My suggestion: partner with bilingual creators and give them creative freedom to decide when and how to integrate both languages. They know their audience. Trust that.

Also, Russian-speaking American audiences appreciate authenticity. If you’re just checking a box with bilingual content, they’ll sense it and bounce. But if there’s genuine respect for their experience and culture? They’ll become your best advocates.

Are you planning to work with established bilingual creators, or are you recruiting new ones?

Let me reframe this strategically. Bilingual UGC isn’t a “nice to have”—it’s a market segmentation opportunity you should be measuring and treating as a distinct channel.

Why this matters:
Your Russian-speaking American audience is a defined cohort with:

  • Higher purchase intent (they specifically sought you out)
  • Lower customer acquisition cost (less competition)
  • Higher lifetime value (they trust you more)

If you’re not optimizing for this segment distinctly, you’re leaving money on the table.

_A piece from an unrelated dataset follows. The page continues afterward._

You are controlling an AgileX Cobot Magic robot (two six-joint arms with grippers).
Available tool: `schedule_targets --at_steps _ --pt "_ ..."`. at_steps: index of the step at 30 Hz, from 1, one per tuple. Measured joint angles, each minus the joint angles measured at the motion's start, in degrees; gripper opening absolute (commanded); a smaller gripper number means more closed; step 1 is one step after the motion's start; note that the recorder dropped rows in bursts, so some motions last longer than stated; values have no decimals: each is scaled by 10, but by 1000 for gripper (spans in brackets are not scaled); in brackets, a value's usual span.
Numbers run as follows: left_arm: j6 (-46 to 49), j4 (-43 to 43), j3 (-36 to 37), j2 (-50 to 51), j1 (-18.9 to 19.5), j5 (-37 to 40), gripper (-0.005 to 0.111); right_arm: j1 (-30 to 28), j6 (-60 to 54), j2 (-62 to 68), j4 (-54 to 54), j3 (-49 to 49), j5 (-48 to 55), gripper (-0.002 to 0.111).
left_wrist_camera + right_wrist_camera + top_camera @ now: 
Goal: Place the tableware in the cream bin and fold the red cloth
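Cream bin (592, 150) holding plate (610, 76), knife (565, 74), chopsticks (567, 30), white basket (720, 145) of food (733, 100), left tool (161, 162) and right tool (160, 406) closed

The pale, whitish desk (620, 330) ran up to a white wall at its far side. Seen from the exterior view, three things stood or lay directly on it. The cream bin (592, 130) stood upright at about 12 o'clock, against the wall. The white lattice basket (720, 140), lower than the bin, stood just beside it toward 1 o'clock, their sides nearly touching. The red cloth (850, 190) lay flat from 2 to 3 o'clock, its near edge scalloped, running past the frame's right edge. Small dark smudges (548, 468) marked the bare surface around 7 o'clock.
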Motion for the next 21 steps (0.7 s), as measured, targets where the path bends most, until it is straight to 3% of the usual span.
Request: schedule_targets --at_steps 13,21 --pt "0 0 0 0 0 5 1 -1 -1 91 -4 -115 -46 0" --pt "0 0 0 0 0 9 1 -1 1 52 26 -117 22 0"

Data to Collect (Quarter 1):

  1. Bilingual content engagement rate vs. English-only
  2. Conversion rate by language/cultural preference
  3. Customer acquisition cost (CAC) for bilingual vs. English-only
  4. Lifetime value (LTV) by audience segment

The Framework:

  • If bilingual content has 50% lower engagement but 2x higher conversion, that’s your winning channel
  • If it’s equivalent on both metrics, scale it up
  • If it underperforms on both, reconsider

Implementation:

  1. Create 3-5 bilingual pieces with 2-3 different creators (test for tone/approach)
  2. Run for 30 days with clean UTM tracking
  3. Pull data on the metrics above
  4. Make a data-driven decision on 2024-Q2 budget allocation

Strategic Recommendation:
Don’t overthink this. You have two audiences. Test with actual creators, measure rigorously, and scale what works. The bilingual hub angle is interesting for managing these creators across geographies, but it’s a tactic, not the strategy.

What’s your current breakdown of Russian-speaking vs. English-only users in your audience database?

One more thing: if you go bilingual, be prepared for moderation complexity. Russian-language audiences have different discourse norms than English-speaking US audiences. Comments and community management require cultural sensitivity. Factor that into your team/ops requirements.

If you’re using a bilingual hub, make sure it has community moderation tools built in for both languages. That’s non-negotiable at scale.